Select high school students from all over the valley will showcase their art at the 11th annual high school art invitational at CSUN’s art gallery on Friday, Dec. 7 at 7 p.m.
The show, which features student work from over 30 high schools, will display select mixed media pieces of art selected by teachers. Artwork of all media will be on display, including drawings, paintings, sculpture, photography and mixed media pieces.
The show demonstrates the wide and varied talent found across the San Fernando Valley; while some pieces are technically excellent, some pieces thrive in their abstract creativity.

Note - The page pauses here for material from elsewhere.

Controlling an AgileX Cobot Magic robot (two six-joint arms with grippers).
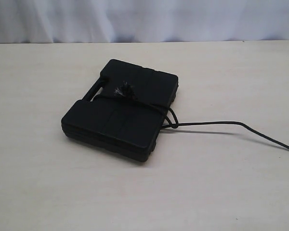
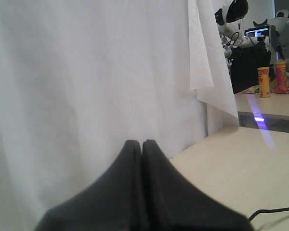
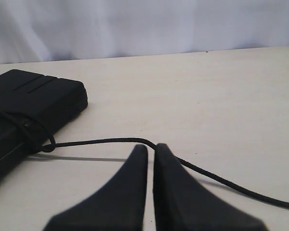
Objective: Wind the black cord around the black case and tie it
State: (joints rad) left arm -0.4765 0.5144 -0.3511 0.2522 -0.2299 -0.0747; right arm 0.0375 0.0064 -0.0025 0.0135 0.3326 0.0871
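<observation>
The case (image 1: 119, 113) lay flat in the middle of the table (image 1: 38, 183). The cord (image 1: 216, 123) went across its top, with the fuzzy tuft (image 1: 123, 90) near the handle. It made a small loop at the side of the case and then ran off loose over the table.

I thought the wrap could slip. The loop looked slack, so a pull on the long tail might drag the cord off the corner or slide the case along. A grab that missed the thin cord would close on nothing.

Neither arm showed in the wide view. The left gripper (image 2: 142, 144) sat low and pointed at the white curtain (image 2: 86, 72), its fingers pressed together and empty. The right gripper (image 3: 151, 148) sat low too, fingers together. The cord lay just past its tips and did not look held.
</observation>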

A fun and different feeling is evoked from an image of two peeled bananas sitting in a banana skin boat. The boat floats in the middle of a serene sunset, and real human features were collaged on to their fleshy skin. Hannah Pinson, a student at John F. Kennedy High School, created an intriguing piece by digitally manipulating a photograph. It is the type of work that makes the viewer smile and wonder what the artist could have been thinking, and how her own memories and experiences translated into her art.
A portrait of a young boy crouched on a city street titled “Thailand,” by Shelbi Goldman from Campbell Hall High School, shows the whimsy of youth. The black and white photograph shows excellent emotion, and was printed to perfection. The background behind the subject is gritty and mysterious, but the faint shadows falling on the boy’s face show happiness and intrigue.

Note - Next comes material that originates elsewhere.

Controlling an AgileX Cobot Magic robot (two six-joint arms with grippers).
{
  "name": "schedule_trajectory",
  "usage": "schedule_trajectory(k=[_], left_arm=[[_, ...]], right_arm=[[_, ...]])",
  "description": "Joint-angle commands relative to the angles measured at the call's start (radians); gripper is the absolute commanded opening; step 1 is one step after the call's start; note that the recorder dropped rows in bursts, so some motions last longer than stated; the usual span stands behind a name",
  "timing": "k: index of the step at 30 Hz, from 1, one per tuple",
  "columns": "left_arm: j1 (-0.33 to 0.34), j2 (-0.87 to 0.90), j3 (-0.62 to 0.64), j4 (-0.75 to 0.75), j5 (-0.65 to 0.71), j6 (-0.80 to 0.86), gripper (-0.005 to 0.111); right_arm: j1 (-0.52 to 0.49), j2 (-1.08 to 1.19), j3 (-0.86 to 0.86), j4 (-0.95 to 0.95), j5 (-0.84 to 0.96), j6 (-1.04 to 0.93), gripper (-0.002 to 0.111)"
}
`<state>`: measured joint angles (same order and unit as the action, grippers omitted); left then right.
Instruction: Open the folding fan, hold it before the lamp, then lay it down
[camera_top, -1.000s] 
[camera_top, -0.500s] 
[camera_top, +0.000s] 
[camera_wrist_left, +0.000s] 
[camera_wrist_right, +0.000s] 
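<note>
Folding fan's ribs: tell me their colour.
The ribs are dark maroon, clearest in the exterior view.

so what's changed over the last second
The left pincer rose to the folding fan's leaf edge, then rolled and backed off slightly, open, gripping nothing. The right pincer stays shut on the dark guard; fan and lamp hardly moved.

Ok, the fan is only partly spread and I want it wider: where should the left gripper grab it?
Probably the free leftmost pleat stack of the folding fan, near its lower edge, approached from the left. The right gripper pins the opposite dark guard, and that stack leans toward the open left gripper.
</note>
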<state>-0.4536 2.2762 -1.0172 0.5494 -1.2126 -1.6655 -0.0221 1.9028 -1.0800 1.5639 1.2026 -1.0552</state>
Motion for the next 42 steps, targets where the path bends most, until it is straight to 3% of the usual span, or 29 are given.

Another photograph that displays excellent technicality is a spectacular firework photograph captured by Robert Barry of Harvard-Westlake High School. A slow shutter speed enabled the camera to record every offshoot of light a sparkler created, and the picture touts a brilliant display of orange and yellow rays of light. At first glance, the picture looks like a finely detailed painting of fire, but on closer inspection the viewer can see a person creating the radiant show of light.
Moises Figueroa’s piece, “Diamond,” shows an intricate diamond pattern of glass beads. The tiny beads shimmer under the gallery’s lights, showing off their tight, diagonal pattern. Figueroa, from William Tell Aggeler High School, probably spent painstaking amounts of time perfecting the geographic pattern.

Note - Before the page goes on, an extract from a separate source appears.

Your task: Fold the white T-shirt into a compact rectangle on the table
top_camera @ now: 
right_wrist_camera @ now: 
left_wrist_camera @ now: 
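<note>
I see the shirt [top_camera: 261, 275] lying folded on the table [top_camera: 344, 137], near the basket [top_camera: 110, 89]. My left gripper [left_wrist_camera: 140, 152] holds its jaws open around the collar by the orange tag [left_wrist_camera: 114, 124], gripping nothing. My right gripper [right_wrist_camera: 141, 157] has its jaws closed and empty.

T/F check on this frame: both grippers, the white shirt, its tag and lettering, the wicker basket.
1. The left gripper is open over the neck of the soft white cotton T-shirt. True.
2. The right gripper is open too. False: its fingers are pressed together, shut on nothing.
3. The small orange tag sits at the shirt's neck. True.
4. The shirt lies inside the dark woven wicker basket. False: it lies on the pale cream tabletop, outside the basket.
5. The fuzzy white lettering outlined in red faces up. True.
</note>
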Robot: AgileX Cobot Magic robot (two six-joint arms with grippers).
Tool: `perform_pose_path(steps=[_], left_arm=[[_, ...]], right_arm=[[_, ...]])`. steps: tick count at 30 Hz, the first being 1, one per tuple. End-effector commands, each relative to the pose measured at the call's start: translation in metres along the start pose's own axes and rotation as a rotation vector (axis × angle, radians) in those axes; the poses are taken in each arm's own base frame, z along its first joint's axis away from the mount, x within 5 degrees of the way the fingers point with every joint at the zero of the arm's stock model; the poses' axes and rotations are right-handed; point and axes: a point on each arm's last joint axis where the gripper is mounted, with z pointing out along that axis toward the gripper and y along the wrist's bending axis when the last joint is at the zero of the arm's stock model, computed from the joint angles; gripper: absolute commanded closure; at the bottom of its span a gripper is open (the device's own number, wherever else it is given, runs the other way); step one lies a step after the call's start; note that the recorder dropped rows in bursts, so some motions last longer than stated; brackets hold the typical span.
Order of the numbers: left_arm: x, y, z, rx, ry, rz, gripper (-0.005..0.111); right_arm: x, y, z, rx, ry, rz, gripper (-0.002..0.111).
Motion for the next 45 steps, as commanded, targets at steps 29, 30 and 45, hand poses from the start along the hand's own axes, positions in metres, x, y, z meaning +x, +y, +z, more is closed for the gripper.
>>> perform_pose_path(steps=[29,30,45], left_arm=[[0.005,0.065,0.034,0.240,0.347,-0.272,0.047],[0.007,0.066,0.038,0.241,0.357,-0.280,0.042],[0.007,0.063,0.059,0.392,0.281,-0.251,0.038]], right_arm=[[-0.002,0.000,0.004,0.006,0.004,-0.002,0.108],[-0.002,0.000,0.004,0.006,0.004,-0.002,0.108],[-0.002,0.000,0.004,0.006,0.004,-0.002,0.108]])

A mixed-media mask by Eva Lopez from San Fernando High School, entitled “The thing from outer space,” captures a carefree, “everything but the kitchen sink” kind of attitude. A face is sculpted out of fabric, plastic, beads, paper and huge amounts of glitter. The eyeballs, made from empty vending machine containers, protrude from the scarily colorful face, serving as a form of surveillance among the confetti colored allure of the piece.
Another face, by Christian Hall, of Stoney Point High School, has created a disturbing visage made out of glazed ceramics. The dark green skin of the face draws attention to a lolling pink tongue, hanging lifelessly out of a crooked mouth. The mouth, jammed with large, chiclet-white teeth, is contorted in a way that registers pain within the face. Hall’s piece provokes a curious state of mind, as red trails ooze from the face’s mouth, nose, and eye.
A piece that invokes a similar eeriness, but this time of a beautiful eeriness, is Conan Zhao’s drawing of a young girl holding an uprooted tree, entitled “Last One Standing.” The piece is reminiscent of surrealist Mark Ryden’s work – soft edges with phenomenal blending, usually featuring innocent, slightly creepy children holding pieces of the earth. The drawing shows immense talent and skill, as the piece looks like it came straight from the Museum of Contemporary Art in downtown Los Angeles.
Another technically stunning piece of art is Peter Lee’s untitled painting of a dish filled with color, growing a bare tree in a background of a beautiful and vacant desert. The colors leap from the piece, and the realness of the painting lends to its amazing, vivid detail.
While many of the pieces seem to promote social awareness, Nicole Nakhshekarian’s “Overpopulation” poster artistically renders the growing problem of worldwide overpopulation. Nakshekarian, of Northridge Academy High School, used watercolor pencils to shade the globe and color some of the figures. Numerous figures spill over the edges of the world, and statistics about overpopulation are in the corners of the poster.
Emmanuel Bonilla, also of Northridge Academy High School, drew an amazingly detailed pen triptych of an action figure fight scene. The exact lines and shading of the triptych demonstrates Bonilla’s marked ability and skill in animation.
The 11th annual high school invitational has a stunning assortment of art, too many to describe. There will be something for everybody at the show, and the range of media and subject varies immensely.
The gallery is showing well over one hundred pieces of art from all over the valley. The opening reception, which features refreshments and certificates of merit for the artists, will be on Friday, December 7 at 7 p.m. at the CSUN art gallery. The show will run through Jan. 12, 2008 but will be closed for holidays from Dec. 24 through Jan. 1. The gallery’s regular hours are Monday through Saturday from 12 p.m. to 4 p.m., and on Thursdays, the gallery stays open until 8 p.m. All gallery shows are free.